Many different cooking oils have different health benefits and drawbacks. Olive oil is high in omega-3s and healthy fats. It can reduce inflammation and help joint health. As it’s high in fat and calories, it should be eaten in moderation. But the same is true for butter. And it doesn’t have the same negative impact on cholesterol as butter. Replacing butter with olive oil in your holiday baking may aid your health or at least make your cookies less detrimental.

Baking is more of a science than cooking. Cooking is an art. Baking is chemistry. That means using a liquid oil doesn’t work in all recipes. If something calls for melted butter, olive oil will work well. But if you are meant to cream the butter, olive oil simply will not work in its place. Creaming butter adds air to a baked good; olive oil can’t do that. If a pastry recipe calls for cold butter, olive oil won’t work. It also can’t be used to make buttercream or frosting.
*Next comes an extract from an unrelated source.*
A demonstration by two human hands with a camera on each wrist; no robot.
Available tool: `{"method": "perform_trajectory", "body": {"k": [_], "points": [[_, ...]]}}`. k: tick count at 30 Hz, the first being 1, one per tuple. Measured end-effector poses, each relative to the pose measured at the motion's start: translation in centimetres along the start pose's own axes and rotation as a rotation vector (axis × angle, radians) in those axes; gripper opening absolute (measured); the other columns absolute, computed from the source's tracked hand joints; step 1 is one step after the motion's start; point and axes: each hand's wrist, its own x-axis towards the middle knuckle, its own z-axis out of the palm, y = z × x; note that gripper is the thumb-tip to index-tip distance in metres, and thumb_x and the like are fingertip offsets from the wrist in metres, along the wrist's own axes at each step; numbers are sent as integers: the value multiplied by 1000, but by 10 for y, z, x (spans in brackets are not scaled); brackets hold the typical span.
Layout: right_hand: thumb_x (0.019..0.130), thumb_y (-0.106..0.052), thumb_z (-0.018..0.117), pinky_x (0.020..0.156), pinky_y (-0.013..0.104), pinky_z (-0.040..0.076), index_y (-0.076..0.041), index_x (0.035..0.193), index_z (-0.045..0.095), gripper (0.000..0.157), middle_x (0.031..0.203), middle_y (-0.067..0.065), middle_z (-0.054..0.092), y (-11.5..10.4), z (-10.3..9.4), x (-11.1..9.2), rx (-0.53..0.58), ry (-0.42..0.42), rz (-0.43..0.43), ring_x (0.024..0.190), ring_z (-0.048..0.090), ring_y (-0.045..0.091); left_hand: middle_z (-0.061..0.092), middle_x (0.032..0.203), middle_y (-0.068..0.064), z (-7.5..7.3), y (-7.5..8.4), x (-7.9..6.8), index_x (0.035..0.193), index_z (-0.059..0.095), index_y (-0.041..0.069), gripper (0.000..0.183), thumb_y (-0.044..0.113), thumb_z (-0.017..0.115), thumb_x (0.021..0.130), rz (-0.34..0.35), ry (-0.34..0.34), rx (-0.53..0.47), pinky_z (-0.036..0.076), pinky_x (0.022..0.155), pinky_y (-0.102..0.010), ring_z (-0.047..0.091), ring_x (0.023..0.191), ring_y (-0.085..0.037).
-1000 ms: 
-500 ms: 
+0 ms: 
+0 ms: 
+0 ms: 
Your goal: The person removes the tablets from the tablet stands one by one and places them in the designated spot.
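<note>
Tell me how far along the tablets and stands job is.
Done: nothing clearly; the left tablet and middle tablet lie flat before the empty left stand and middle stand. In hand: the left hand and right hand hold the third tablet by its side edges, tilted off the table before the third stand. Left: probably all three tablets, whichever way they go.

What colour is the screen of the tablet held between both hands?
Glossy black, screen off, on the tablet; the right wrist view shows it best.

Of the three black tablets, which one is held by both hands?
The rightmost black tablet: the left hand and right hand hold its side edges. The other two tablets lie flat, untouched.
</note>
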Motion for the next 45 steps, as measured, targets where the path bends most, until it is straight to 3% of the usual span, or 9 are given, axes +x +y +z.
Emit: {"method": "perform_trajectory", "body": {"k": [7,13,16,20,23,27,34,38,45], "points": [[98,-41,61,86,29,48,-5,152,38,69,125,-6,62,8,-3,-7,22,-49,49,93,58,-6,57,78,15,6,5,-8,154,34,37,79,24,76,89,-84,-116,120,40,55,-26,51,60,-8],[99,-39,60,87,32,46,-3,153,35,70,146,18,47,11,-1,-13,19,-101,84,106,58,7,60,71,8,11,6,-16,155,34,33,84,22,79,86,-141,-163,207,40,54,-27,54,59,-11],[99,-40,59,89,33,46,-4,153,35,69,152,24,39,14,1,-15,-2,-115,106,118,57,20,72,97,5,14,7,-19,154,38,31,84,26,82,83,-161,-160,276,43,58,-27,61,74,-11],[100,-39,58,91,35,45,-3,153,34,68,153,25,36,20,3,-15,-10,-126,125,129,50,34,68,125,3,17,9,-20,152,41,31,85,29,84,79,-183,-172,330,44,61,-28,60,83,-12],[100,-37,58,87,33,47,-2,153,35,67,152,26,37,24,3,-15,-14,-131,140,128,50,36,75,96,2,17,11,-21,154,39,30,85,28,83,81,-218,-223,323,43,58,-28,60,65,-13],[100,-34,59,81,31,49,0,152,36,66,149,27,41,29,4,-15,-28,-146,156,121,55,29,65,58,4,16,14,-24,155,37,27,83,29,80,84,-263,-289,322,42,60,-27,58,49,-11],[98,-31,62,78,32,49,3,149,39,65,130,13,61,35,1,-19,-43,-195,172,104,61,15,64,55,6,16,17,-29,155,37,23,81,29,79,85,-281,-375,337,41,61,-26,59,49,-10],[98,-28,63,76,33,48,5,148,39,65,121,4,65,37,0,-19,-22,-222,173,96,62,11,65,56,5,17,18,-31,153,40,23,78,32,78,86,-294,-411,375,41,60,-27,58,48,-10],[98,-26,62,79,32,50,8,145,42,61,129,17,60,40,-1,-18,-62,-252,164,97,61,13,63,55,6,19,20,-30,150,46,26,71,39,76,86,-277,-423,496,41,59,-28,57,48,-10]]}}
There are some recipes for olive oil cakes that specifically call for the fat. Others can be reworked to use it. If you use olive oil instead of another liquid fat, you can substitute one-to-one. However, when replacing butter, you use ¼ less olive oil. Even with the amount of fat cut down, the final product will most likely be moister and fudgier than the original.  

The savory flavor works well in bread. And light flavored olive oils work in cakes, brownies and cookies. You have to pick your olive oil correctly for your baked good. Citrus or chocolate baked goods pair well with a very lightly flavored extra virgin olive oil. On the other hand, bread may benefit from a stronger-tasting oil.

Not every baked good can use olive oil, but not every sweet treat needs to be filled with butter. Read the instructions and decide for yourself if olive oil would be a suitable fat replacement as you bake this holiday season.